To start with, David Miliband was avoided, and this is something to feel happy about. The man was New Labour continued, with perhaps a few contortions, but certainly no reassessment or rectification.
Ed Miliband was supported by the Trade Unions. Yeah. But in the absence of proper political discussions in the working class base, in the workplaces and in organised public meetings of the Trade Unions. There is almost no inter-trade union life, and even less inter-trade union political concertation. Result? The workers vote for a name which they reckon will stand a chance to regroup them as a class, as best allowed in the circumstances. And it works, to the extent that Ed Miliband was the least objectionable of the lot.
There was Diane, but she had been promoted in the position of Candidate by the manoeuvres of the Labour apparatus. This was done in two instalments. First the apparatus made sure McDonnell would not get the right level of support, and then, David Miliband gave Diane a leg up so that the galery of candidates would have a less right wing face.
Diane is not prepared for what is coming, although she had leftwing positions on a number of issues, not least Iraq. I note that she is often criticised for her lack of projection when she speaks, and her lack of credibility, perhaps. Perhaps this is looking for qualities normally looked for in men?
The bourgeois media took part in these elections in the same manner as the Iraq invasion. You had to have gravitas. You must please the markets. You must not frighten the bankers, you must not be against war. Etc.
Hence the bourgeois media was v. very disappointed with Ed Miliband winning. When was the time when the Labour Party wrote articles, made TV programs and endless media comparisons to intervene in the choice of Tory candidates? By the way, how are these chosen?
We are told that many Trade Unionists voted twice and that the Trade Unions have far too much weight in the Labour elections. But it is the Trade Unions that created Labour, not the other way around. As for the bosses, they vote several times: once in the place of work where they decide the life of their employees and the economic priorities of the country. Then again in the functioning of the capitalist system, where the bosses decide without anyone having voted them in, particularly in the finance sector which takes it for granted that it has the freedom to pocket the taxpayer’s monies. And then there are elections, where the bosses and the capitalists vote without fail, to keep Labour down.
Hence, we are electing leaders a bit like the Palestinians elect theirs, in a the middle of an occupation. The invasion and the occupation of the media and the banks.
Imagine! The new leader of the Labour Party is what we could get, in the circumstances, a little like the Palestinians got Habbas.
Or the Afghans got Karzai.
As to the Irakis, I lost track ...
Hence the Labour left is not in a worse situation than before. It is slightly better off for having got rid of the Blair-Mandelson clique, though this is not final, by any means.

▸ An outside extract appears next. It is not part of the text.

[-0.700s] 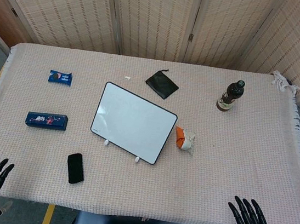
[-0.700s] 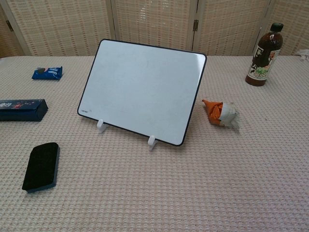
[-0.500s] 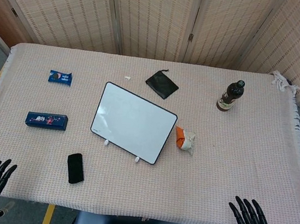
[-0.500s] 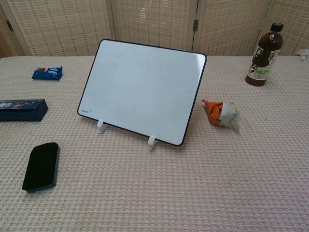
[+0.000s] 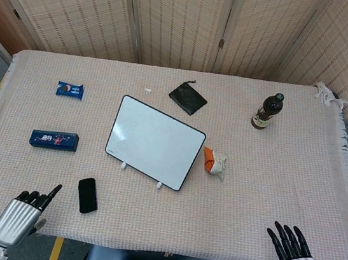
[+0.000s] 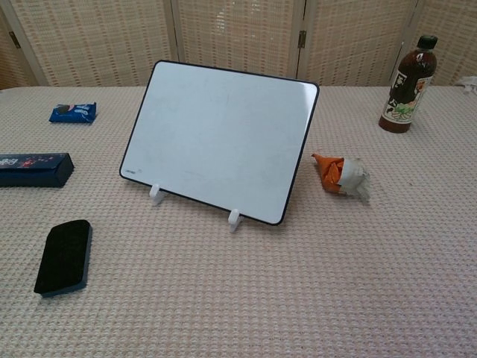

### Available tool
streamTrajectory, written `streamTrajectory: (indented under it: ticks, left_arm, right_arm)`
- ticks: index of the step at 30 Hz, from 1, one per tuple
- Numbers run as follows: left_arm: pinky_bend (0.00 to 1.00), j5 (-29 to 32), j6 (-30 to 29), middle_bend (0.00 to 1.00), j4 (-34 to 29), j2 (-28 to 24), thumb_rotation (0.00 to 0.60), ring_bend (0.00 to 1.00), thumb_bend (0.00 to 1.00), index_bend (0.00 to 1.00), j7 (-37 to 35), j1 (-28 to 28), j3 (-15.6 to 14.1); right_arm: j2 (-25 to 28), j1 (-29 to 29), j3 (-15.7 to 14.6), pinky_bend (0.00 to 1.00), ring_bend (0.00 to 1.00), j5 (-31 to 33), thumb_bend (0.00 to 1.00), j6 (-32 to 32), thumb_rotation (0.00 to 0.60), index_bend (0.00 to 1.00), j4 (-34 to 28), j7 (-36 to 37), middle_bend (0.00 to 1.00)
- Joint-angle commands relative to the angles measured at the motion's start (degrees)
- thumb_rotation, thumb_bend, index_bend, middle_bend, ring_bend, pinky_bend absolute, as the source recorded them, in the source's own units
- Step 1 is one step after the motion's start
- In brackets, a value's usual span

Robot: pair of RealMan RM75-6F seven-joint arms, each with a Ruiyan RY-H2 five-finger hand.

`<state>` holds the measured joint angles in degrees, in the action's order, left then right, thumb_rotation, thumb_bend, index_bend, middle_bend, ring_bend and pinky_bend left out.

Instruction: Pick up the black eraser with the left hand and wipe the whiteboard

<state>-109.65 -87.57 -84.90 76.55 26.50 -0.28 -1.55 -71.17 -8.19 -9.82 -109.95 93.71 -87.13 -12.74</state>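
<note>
I see the black eraser (image 5: 87,195) flat on the counter (image 5: 263,180), just right of my left hand (image 5: 21,216) | long side points away from me | left fingers (image 5: 51,193) spread, holding nothing | right hand (image 5: 291,251) far, open and holding nothing.

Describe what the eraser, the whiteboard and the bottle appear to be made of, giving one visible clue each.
Eraser: likely felt or foam, matte black and slightly fuzzy, with a bluish base edge.
Whiteboard: smooth white coated panel with a faint sheen, thin black rim, white probably plastic feet.
Bottle: probably clear plastic holding dark liquid, with a printed label and dark cap.
</note>
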Motion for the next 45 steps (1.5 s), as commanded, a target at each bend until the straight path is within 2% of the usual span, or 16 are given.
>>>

The Labour left is not determined, not entirely determined, by who leads the Party. I take it that there have been advances made at the Conference of the Party, and this is going to help the Labour left.
The task of the Labour left, and the LRC, is to continue to organise itself. No Party leader is quite in a position to stop that.
Warm greetings to you Michael, I hope others will chip in, and I will return to the subject.